During the 1990’s when the blood diamond epidemic was at its peak, there were brutal conflicts waging on in Central and Southern Africa. More specifically in Angola, Sierra Leone, and Liberia. Once these conflicts caught the worlds eye, people started to demand for something to be done. This is when the United Nations crafted a refined definition of blood diamond- any diamond that is mined in areas controlled by forces opposed to the legitimate, internationally recognized government of a country and that is sold to fund military action against that government. This raises the question, was diamond mining always like this? To answer this you should travel back a hundred years to when it was discovered/invented.

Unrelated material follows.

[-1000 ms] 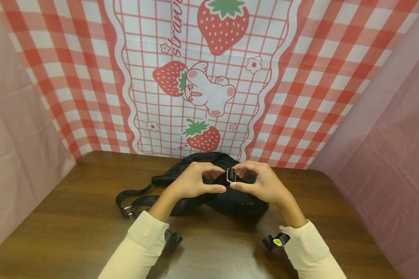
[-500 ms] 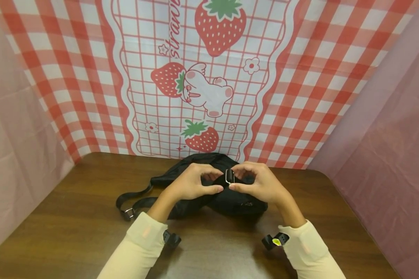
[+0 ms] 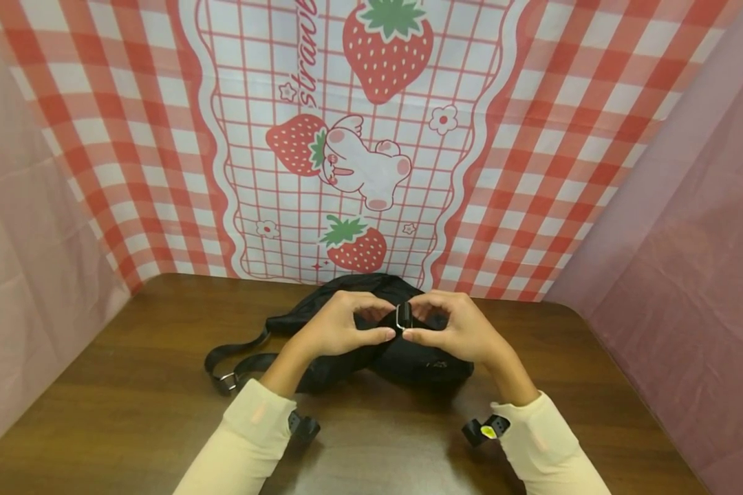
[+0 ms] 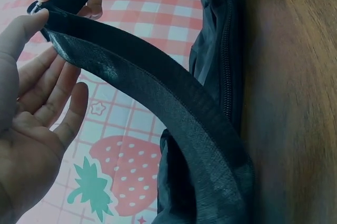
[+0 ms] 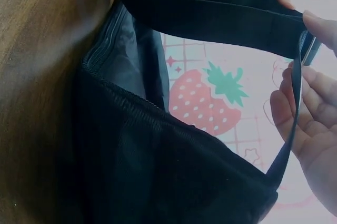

The conventional means of diamond mining was initially discovered in 1886 by two brothers, Nicholas and Diederick De Beers, when they dug two diamond mines on their farm near a city known today as Kimberly. This was the catalyst that let the diamond industry grow to what is it today in Africa and all around the world. With the foundation laid by the Da Beers brothers, diamond mining began to sprout up all around Africa. Around the time the diamond industry began to kick off, a lot of the countries in Africa were still under colonial control. Angola had been controlled by the portuguese, Sierra Leone was under british control, and Liberia began as colony of African American Slaves who wished to be free of the slavers from the United States. Angola was under Portuguese control for 500 years until around the 1950s and 1960s. It was around that time the Angolan people began to become tired of being used and exploited. Three rebel groups formed around this time, the US back National Front for the Liberation of Angola (FNLA), the Soviet backed  the People’s Movement  for the Liberation of Angola (MPLA, and the National Union for the Total Liberation of Angola (UNITA).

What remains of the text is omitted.